Second test, prompted by Ken's comment from earlier in this thread. Here we have two squares; the one on the right has had its geometry mirrored across X using Spanki's invaluable STOMP utility. Both squares otherwise have the same material, using seachnasaigh's diamond fence normal inverted.jpg plugged into gradient bump, with Gradient_Mode set to Tangent Space Normal Map. Rendered in Poser 11 Firefly with the same single spot as before:

FF Tangent Space Normal Maps (mirrored geometry on R).jpg


Now that doesn't make a lot of sense to me, since the mirrored geometry is a perfectly valid mesh, which works in every other respect. Both squares have anti-clockwise winding order, which is how Poser determines the surface normal; there are no explicit normals in the OBJ files.

In this second render, I used seachnasaigh's diamond fence height map.jpg as a 'regular' bump map, with the strength set to 0.001 PNU:

FF Bump Maps (mirrored geometry on R).jpg


Given that I don't know what it is about the mirrored mesh that causes tangent space normal maps to misbehave, I'd want to be very careful about using them. How could I know if a mesh I was using had the magic feature that caused this misbehaviour?

If I have a choice, my preference would be to stick with bump maps.
 

Ken1171

Esteemed
Contributing Artist
@English Bob What causes the maps (any maps, not just normal) to show inverted in mirrored geometries is the fact that the UV map is also mirrored, and there is nothing you can do about that. Firefly and 3Delight use "tangent space" to map the textures, which shows up inverted in mirrored geometry renders. Examples of mirrored geometries are the other hand of gloves, the other foot of shoes, boots and so on. However, this is NOT necessarily an error depending on how we look at it. If the UVs are inverted, any maps will show as inverted as well.

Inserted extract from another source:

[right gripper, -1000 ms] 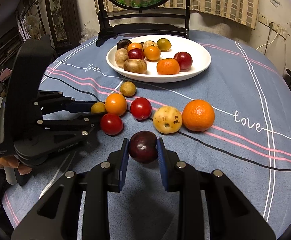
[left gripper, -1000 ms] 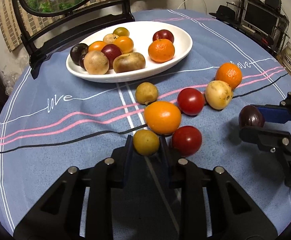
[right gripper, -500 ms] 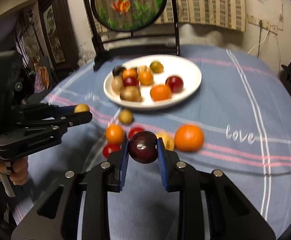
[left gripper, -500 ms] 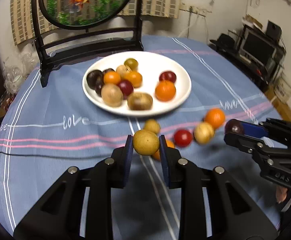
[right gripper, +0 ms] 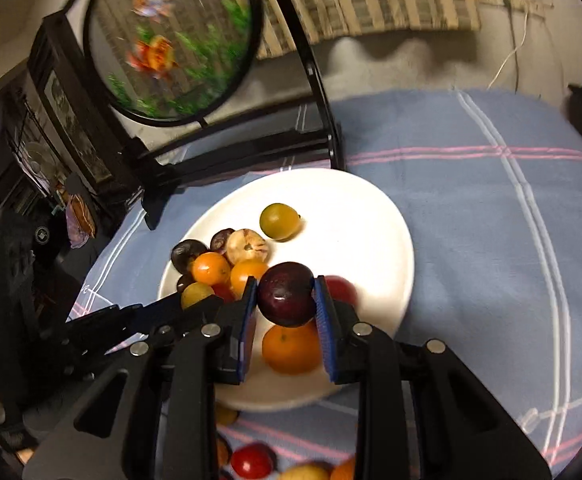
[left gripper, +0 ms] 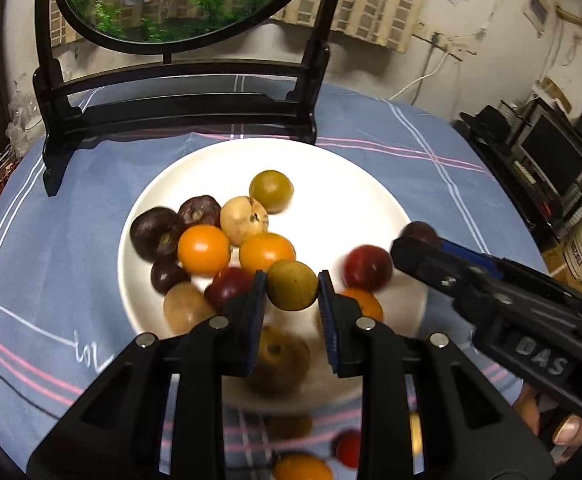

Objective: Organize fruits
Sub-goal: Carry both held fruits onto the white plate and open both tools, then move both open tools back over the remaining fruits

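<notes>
My left gripper [left gripper: 292,286] is shut on a small yellow-green fruit [left gripper: 292,285] and holds it above the near part of the white plate [left gripper: 347,184]. My right gripper [right gripper: 287,294] is shut on a dark purple plum [right gripper: 287,294] above the same plate [right gripper: 375,240]. The plate holds several fruits: dark plums, orange ones, a green one [left gripper: 271,191], a red one [left gripper: 367,267]. The right gripper also shows in the left wrist view [left gripper: 421,238] at the plate's right rim. The left gripper also shows in the right wrist view [right gripper: 197,298] with its fruit.
A black stand with a round fish-picture panel [left gripper: 179,92] rises just behind the plate. Several loose fruits lie on the blue cloth near the plate's front edge [left gripper: 301,466] [right gripper: 251,460]. Shelves with electronics [left gripper: 543,160] stand at the right.
Both grippers have lifted their fruits off the cloth and moved forward to over the plate. The loose fruits now lie below and behind the fingers.
</notes>
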`<state>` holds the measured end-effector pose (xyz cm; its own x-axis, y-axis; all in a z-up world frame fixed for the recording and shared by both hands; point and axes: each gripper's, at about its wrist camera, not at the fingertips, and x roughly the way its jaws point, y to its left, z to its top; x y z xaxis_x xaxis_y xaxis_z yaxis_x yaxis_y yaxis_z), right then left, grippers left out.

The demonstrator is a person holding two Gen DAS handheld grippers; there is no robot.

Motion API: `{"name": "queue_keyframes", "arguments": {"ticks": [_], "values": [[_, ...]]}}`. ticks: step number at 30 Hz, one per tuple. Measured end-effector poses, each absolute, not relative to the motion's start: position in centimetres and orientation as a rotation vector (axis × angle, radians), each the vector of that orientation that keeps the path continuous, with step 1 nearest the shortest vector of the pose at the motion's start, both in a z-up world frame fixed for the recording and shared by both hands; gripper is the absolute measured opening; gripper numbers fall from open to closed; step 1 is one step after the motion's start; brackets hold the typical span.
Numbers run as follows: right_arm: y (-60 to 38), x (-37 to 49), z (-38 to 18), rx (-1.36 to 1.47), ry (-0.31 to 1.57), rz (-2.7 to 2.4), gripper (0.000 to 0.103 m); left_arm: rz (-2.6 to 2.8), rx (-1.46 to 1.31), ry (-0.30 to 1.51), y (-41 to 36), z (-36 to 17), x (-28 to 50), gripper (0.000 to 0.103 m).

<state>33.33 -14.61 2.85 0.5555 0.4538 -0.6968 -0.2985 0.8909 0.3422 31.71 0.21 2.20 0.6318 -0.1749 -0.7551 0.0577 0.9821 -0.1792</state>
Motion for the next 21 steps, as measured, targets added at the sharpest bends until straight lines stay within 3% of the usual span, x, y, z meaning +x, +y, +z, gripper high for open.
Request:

Modern renderers like Cycles/Superfly, Lux, Octane, and iRay use MikkT space instead of tangent, which automatically compensates for the mirrored UVs when rendered. By "compensate" it means it will automatically detect inverted UVs and flip them for us, so they render the way we want them. It doesn't change the models or the UVs - they are still inverted, though. It's the rendering that gets changed.

So if you render the same normal map with an inverted copy in Superfly or 3Delight, one will show inverted. If rendered with Superfly or iRay, will both show correctly. You have to set them to tangent space in the materials, though. It is also recommended that all bump, normal, transparency, specular, and height maps should have gamma correction set to "1.0", and not the default "2.2", or else they might render overblown.

Hope that helps. :)
 

English Bob

Adventurous
What causes the maps (any maps, not just normal) to show inverted in mirrored geometries is the fact that the UV map is also mirrored

Thanks, it was my fault for using a symmetrical map to do the testing. As you say, this is often the behaviour you want, so that a single map can be used on both items of a pair. I've used it myself, in fact, so silly me for not remembering.

There are other legitimate reasons for UV mapping to go 'the other way', and if tangent mapping can't cope with that, then I'm not sorry that it's becoming obsolete. :p

So if you render the same normal map with an inverted copy in Superfly or 3Delight, one will show inverted.

I think you meant to type 'Firefly' there?
 

Ken1171

Esteemed
Contributing Artist
@seachnasaigh Bump maps will show inverted as well, so when it comes to normal vs bump, none is the better (in this particular case) because both are affected by the OBJ's inverted UV map. What really matters here is that this only shows in Firefly and 3Delight renders. It doesn't happen with Superfly or Iray because they compensate for the inverted UVs. :)

@English Bob Yes, that was a typo. I meant Firefly. ^^
 

Gadget Girl

Extraordinary
Contributing Artist
@GadgetGirl: If you want to experiment, this is the conversion nodework I used:

Thanks for sharing that. I don't have time to experiment at the moment, but if nothing else that looks like a useful setup for learning about a lot of the math nodes, which I know I don't know well enough.